What needs to be done:
Find the line containing "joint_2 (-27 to" in the entries below. Restate it and each line after it, word for word, up to and including the line containing "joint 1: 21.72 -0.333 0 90".

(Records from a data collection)
════════════════
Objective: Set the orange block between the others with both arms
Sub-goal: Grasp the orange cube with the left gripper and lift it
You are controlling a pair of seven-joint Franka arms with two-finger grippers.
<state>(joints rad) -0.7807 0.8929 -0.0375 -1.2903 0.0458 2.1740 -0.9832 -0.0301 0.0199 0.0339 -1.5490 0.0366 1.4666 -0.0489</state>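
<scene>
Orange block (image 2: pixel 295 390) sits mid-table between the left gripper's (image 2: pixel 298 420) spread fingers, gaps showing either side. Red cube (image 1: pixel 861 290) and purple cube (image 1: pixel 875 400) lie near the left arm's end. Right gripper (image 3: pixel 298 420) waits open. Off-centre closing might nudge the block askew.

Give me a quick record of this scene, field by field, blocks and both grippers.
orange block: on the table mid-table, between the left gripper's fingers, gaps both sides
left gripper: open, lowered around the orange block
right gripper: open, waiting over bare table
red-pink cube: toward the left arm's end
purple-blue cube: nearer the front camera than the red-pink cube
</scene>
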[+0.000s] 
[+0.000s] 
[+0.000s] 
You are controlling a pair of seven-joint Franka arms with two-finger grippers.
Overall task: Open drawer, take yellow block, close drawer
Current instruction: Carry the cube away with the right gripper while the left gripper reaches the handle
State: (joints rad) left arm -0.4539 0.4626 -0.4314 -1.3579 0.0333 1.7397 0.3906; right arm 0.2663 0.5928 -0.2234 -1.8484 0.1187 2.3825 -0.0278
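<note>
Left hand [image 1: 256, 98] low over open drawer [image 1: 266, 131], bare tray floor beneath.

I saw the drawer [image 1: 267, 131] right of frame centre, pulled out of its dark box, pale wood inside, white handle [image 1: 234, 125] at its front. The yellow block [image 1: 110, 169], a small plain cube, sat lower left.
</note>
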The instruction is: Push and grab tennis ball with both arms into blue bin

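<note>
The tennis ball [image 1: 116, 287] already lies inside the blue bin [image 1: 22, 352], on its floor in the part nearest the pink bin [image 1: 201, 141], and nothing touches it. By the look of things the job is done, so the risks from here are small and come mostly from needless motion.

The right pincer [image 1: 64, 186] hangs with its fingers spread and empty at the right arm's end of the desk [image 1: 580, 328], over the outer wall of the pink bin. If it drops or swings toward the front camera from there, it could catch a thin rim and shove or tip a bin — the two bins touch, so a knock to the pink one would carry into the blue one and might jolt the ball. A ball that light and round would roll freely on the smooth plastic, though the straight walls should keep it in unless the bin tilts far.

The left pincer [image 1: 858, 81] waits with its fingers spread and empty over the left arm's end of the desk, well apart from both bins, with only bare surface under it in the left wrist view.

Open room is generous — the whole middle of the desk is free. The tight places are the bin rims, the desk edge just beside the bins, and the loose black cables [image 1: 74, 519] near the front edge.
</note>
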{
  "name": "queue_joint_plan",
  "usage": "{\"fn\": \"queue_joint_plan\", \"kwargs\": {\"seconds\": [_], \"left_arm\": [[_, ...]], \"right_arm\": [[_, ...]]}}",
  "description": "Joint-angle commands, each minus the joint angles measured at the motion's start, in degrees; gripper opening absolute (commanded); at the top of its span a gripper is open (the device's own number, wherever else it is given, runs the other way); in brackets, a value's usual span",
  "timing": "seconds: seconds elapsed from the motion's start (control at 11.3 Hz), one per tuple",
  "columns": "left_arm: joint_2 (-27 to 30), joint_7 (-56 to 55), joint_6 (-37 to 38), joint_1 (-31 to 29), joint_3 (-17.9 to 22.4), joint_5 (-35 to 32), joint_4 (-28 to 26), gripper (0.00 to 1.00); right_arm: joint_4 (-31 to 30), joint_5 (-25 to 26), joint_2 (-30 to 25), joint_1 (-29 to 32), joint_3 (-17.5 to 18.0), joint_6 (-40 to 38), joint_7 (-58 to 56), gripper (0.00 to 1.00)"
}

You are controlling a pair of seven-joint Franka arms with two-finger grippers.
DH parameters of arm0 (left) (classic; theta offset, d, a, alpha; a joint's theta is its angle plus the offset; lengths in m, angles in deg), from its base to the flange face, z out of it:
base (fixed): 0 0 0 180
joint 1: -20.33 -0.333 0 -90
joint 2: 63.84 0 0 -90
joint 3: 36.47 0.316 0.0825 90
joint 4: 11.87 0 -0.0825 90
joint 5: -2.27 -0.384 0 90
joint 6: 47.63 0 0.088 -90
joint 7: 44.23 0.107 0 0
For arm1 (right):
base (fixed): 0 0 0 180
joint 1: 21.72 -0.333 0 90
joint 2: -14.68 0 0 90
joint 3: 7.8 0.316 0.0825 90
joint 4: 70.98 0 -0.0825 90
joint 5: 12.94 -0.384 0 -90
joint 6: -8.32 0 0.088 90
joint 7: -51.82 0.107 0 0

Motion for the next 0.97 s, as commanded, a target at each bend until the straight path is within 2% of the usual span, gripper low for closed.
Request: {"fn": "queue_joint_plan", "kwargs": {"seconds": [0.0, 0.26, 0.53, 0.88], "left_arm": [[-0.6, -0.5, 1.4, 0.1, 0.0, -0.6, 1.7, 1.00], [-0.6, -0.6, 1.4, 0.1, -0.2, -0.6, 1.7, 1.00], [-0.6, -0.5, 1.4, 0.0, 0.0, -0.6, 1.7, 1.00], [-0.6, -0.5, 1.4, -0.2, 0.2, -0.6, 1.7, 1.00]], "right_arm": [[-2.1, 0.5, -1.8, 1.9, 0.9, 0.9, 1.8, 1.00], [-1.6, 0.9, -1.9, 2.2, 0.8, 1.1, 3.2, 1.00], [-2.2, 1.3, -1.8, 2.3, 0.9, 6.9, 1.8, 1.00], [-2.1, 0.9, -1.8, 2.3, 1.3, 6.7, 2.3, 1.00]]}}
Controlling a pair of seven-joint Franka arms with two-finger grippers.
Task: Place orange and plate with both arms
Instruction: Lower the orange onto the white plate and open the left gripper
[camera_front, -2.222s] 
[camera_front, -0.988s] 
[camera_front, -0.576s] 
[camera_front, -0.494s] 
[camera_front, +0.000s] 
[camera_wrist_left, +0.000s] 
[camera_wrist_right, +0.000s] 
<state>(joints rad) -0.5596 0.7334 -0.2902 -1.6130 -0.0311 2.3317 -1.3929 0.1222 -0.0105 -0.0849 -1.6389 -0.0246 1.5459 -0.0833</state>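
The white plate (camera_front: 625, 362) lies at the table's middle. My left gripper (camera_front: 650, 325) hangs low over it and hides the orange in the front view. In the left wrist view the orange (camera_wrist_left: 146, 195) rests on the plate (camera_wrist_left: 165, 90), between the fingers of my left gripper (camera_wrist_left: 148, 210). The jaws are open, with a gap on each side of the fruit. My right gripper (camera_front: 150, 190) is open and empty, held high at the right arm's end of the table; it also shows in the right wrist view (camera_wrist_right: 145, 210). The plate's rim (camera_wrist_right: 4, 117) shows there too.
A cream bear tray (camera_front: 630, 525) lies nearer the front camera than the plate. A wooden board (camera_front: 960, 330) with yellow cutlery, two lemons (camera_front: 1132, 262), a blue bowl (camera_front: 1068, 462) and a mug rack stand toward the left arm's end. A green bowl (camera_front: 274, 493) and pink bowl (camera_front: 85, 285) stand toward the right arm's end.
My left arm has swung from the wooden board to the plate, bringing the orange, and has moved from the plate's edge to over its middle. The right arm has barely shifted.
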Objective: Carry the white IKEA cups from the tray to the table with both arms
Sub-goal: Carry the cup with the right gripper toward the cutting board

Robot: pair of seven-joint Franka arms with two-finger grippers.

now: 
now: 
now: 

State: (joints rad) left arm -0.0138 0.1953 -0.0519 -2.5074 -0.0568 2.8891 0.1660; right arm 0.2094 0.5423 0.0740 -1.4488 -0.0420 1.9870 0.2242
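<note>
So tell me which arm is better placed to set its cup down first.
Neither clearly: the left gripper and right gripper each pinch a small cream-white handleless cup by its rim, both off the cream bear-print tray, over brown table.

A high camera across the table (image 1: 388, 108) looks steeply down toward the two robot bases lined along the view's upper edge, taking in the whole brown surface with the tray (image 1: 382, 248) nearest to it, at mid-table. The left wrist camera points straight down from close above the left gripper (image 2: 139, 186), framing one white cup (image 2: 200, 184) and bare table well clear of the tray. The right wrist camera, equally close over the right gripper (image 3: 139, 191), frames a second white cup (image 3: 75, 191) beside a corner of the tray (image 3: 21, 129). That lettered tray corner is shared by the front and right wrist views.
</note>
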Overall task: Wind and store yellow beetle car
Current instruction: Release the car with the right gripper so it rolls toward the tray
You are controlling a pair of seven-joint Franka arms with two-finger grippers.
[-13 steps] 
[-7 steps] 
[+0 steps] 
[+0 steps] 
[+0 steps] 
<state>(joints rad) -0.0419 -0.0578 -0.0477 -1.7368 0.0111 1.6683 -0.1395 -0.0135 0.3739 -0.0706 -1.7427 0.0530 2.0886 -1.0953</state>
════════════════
Answer to the problem:
  "columns": "left_arm: joint_2 (-27 to 30), joint_7 (-56 to 55), joint_6 (-37 to 38), joint_1 (-31 to 29), joint_3 (-17.9 to 22.4), joint_5 (-35 to 32), joint_4 (-28 to 26), gripper (0.00 to 1.00); right_arm: joint_4 (-31 to 30), joint_5 (-25 to 26), joint_2 (-30 to 25), joint_1 (-29 to 32), joint_3 (-17.5 to 18.0), joint_6 (-40 to 38), joint_7 (-58 to 56), gripper (0.00 to 1.00)"
}

You are controlling a pair of seven-joint Franka arms with two-finger grippers.
DH parameters of arm0 (left) (classic; theta offset, d, a, alpha; a joint's theta is its angle plus the offset; lengths in m, angles in deg), from its base to the flange face, z out of it:
base (fixed): 0 0 0 180
joint 1: -20.33 -0.333 0 -90
joint 2: 63.84 0 0 -90
joint 3: 36.47 0.316 0.0825 90
joint 4: 11.87 0 -0.0825 90
joint 5: -2.27 -0.384 0 90
joint 6: 47.63 0 0.088 -90
joint 7: 44.23 0.107 0 0
For arm1 (right):
base (fixed): 0 0 0 180
joint 1: 21.72 -0.333 0 90

Here the exercise is finished.